The production, or “pouring,” of beeswax elements has become a meditative process that is integral to my art practice, serving as an observation of time, materials, and space. The raw beeswax I use has taken its form at the end of a long series of natural processes followed by a manufacturing process, and once it is in my hands, the studio becomes a factory. I apply my own methods of transforming the material by casting the beeswax into three-dimensional forms. Once I have fixed both a place and a time in the future for a potential installation, I begin to determine how the beeswax lines will take their aggregated shape in that space and, simultaneously, how many lines might be manufactured for that particular space in the amount of time available.
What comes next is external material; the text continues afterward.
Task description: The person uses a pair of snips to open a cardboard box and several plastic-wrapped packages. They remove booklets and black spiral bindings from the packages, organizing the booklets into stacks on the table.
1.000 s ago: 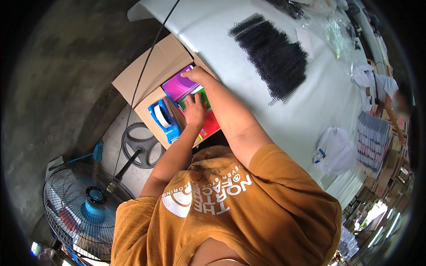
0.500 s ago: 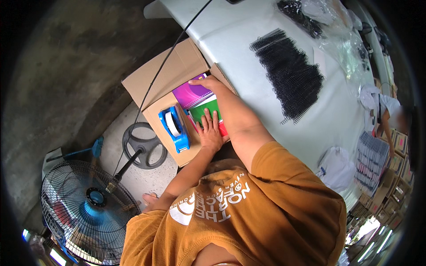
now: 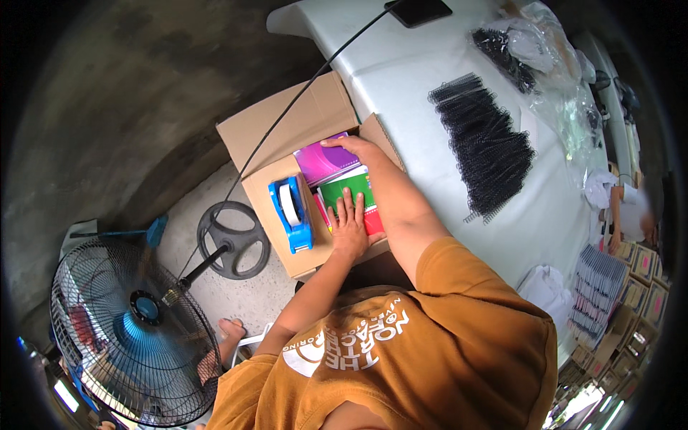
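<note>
An opened cardboard box (image 3: 312, 270) stands in front of me, packed with notebooks. My left hand (image 3: 348, 228) lies flat with fingers spread on a notebook with a green and red cover (image 3: 356, 188), in the nearer half of the box. At the far right corner my right hand (image 3: 355, 147) grips the edge of a purple notebook (image 3: 317, 161); its thumb rests on the cover, and its other fingers are mostly hidden beside the box wall. Left of the notebooks, a blue tape dispenser (image 3: 301, 238) with a white roll sits on the box flap.
Right of the box, a pale covered table (image 3: 423, 186) bears black spiral binding coils (image 3: 487, 147), clear plastic bags (image 3: 555, 86) and a dark flat device (image 3: 421, 10). A caged fan (image 3: 136, 330) stands at left. Another person (image 3: 632, 208) is beside stacked boxes at far right.
The whole view has shifted, so the box and table appear lower and further right. Both hands keep nearly the same places on the notebooks.
</note>
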The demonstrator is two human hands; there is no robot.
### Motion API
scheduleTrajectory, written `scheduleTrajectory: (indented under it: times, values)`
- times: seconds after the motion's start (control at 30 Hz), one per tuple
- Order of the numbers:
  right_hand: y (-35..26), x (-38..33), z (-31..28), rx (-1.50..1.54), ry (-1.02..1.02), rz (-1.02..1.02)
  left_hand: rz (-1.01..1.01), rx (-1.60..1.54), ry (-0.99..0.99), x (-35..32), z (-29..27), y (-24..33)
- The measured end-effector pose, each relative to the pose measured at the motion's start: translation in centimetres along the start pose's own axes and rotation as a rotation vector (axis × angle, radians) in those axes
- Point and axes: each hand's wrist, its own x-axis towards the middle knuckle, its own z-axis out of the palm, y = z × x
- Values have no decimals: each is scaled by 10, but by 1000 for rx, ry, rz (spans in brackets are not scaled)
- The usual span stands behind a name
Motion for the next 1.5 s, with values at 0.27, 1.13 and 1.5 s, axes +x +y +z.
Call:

In 2017 I created the first in a series of vertical linear works suspended in air, first in my studio and then in a temporary installation [Kunstlerbund Tubingen – Līnea II, III]. The dramatic shift from seeing my works only occupying the floor to suddenly being suspended in space added to the versatility of my basic component of the beeswax line. The concept of Līnea IV [Curtain], a two-story installation of hanging lines extending down from the third to the second floor of the museum, evolved through moments of spatial experience, combined with this shift in process, and could have only occurred organically. I have since presented vertically hanging works in spaces at the Sun Valley Center for the Arts, Sun Valley Idaho, and in Gallery B. Bethesda, MD.
The question, “why wax?” is often posed. Traditional sculpture processes include the use of wax as a modeling or casting material, often in order to create an intermediary object to be cast in metal. Wax has a full range of fluid properties ranging from liquid and hot to firm and cool; these properties and their potential for change hold a certain attraction. When heated, the wax becomes liquid and can be poured, brushed, or carved at various temperature stages. My fascination lies with the transformation of materials, and over the years, I have worked with different armatures and structures to support the wax. Now I have abandoned armatures in favor of a component that can be infinitely deployed, re-melted, and recycled for future use.
The objects I create are activated by the spaces they inhabit, and no single work exists outside of the place it resides. Architecture, historic and geographical context, and the viewer introduce the vital elements of scale, perspective, and experience.